El potencial impulso del turismo representó uno de los pilares de la candidatura. En la década de 2010, las visitas de turistas extranjeros a Japón se cuadruplicaron, superando los 30 millones de visitantes anuales. Solo en 2019, desembolsaron más de 37.198 millones de euros en hoteles, restaurantes, tiendas y otros servicios, según Reuters. Pero gran parte de los esperados beneficios económicos que traería el evento se desvanecieron en marzo, cuando los organizadores decidieron prohibir la presencia de público extranjero en las gradas. El siguiente jarro de agua fría llegaría dos semanas antes del arranque oficial, cuando también se negó la entrada a los seguidores japoneses. La triste conclusión fue que, a pesar de los billones de yenes invertidos en albergar el evento, Tokio terminó viendo las competiciones como cualquier otra ciudad del mundo: a través de la pantalla.
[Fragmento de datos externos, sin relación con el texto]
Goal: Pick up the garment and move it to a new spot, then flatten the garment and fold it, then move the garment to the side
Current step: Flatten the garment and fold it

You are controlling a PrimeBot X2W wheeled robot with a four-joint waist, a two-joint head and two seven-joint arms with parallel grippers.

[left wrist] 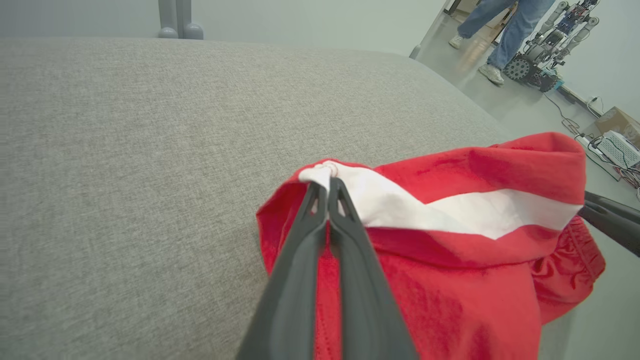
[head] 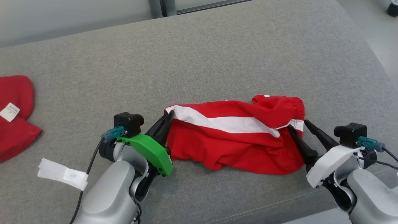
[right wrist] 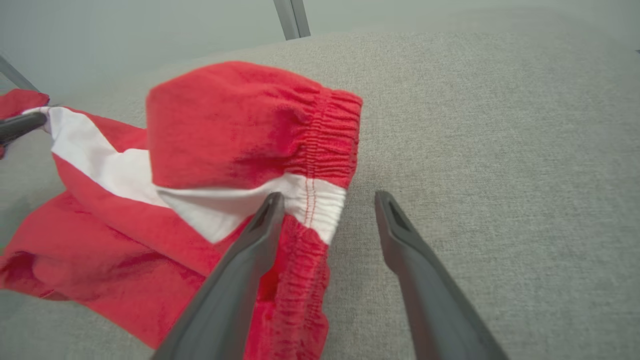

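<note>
While my left gripper [head: 168, 115] pinched a corner of the limp garment [head: 230, 140], my right gripper [head: 298, 123] gaped with the elastic waistband [right wrist: 325, 145] at its fingertips, likely the firmer hold.

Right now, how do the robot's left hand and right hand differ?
The green-covered left hand is shut on the white-striped corner of the red fabric garment; the white-covered right hand is open at the elastic waistband end, gripping nothing. Both have long dark fingers at the garment's ends.

Garment [head: 236, 137] (on cushion [head: 217, 56]) lies between left pincer [head: 169, 115] and right pincer [head: 298, 124] — flanked.
</note>
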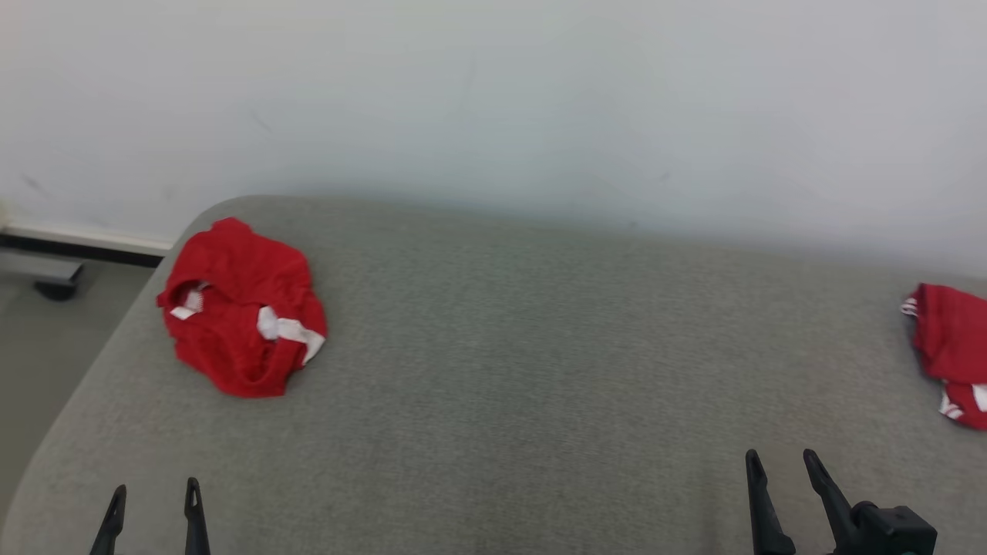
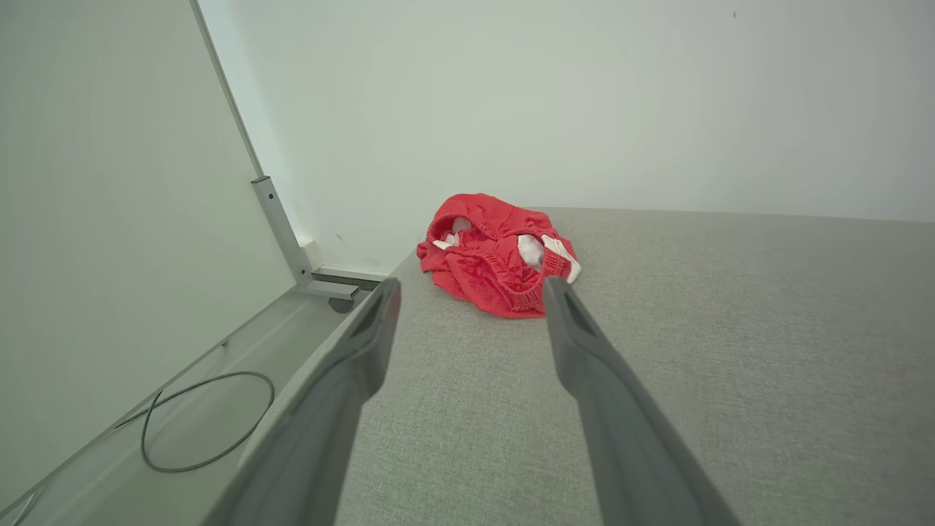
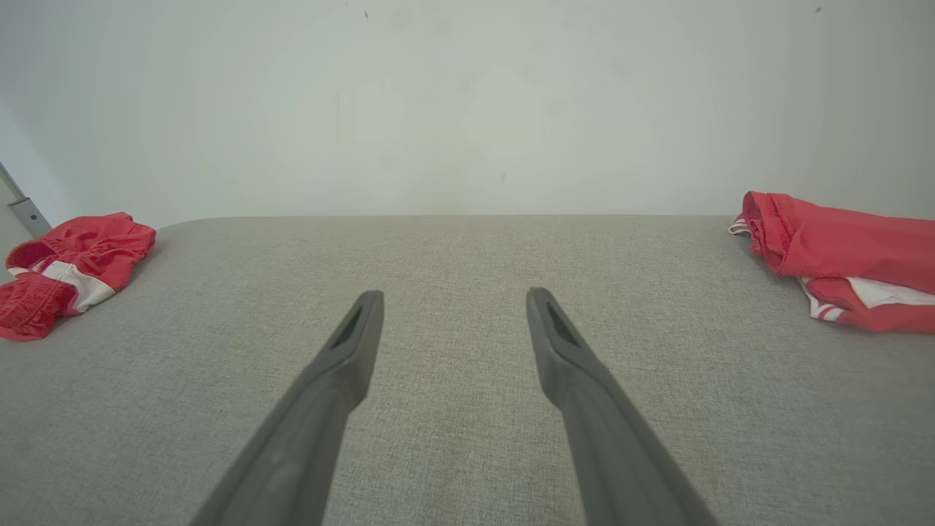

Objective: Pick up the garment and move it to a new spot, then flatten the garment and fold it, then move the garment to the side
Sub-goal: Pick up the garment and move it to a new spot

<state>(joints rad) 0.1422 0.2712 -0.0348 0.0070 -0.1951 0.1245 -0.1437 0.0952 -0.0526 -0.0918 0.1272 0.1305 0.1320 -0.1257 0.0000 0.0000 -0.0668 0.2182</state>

Según el think-tank tokiota Nomura Research Institute, los turistas foráneos gastan en estas reuniones atléticas mucho más que la población local. Originalmente, se esperaba que los Juegos generasen 1.606 millones de euros en beneficios por la presencia de público, de los cuales, 1.200 millones (en torno al 70% del total) los desembolsaría el millón de espectadores de ultramar que debía aterrizar en Japón, y que gastaría una media de 1.160 euros durante su estancia.
Antes de aplazar el evento, se habían vendido 4,48 millones de entradas, lo que suponía ingresos por valor de 696 millones de euros, un monto que se evaporó hasta cero. Reuters añade que, cuando se prohibió la presencia de aficionados extranjeros, los organizadores informaron de que planeaban reembolsar el coste de 600.000 entradas, aunque no especificaron a cuánto ascendían las pérdidas.
Y con el fin de los Juegos llega el reto que han afrontado las otras ciudades que han sido sede: evitar que las infraestructuras construidas con el dinero de los contribuyentes se conviertan en una carga financiera. La instalación que más preocupa es el renovado Estadio Nacional, que albergó la ceremonia de apertura y de clausura, un recinto de 1.300 millones de euros con capacidad para 68.000 espectadores y cuyo coste de mantenimiento se estima en 20 millones de euros anuales.
Como efecto balsámico, tras dos semanas de competición, la impopularidad del evento fue disminuyendo a medida que la delegación anfitriona rubricaba su mejor resultado en unos Juegos: tercera posición en el medallero, solo superada por Estados Unidos y China.
La crónica anunciada del fracaso económico se atenúa con el éxito organizativo del evento, a pesar de que a los millones de aficionados les quede un sabor amargo: la eterna pregunta de qué habría sido de estos Juegos en circunstancias normales. Todos ellos pondrán ahora sus esperanzas en París 2024. Confiarán en alejarse del recuerdo de celebraciones compartidas solo por unos pocos deportistas y miembros de las delegaciones que resuenan en instalaciones adormecidas por un silencio casi sepulcral.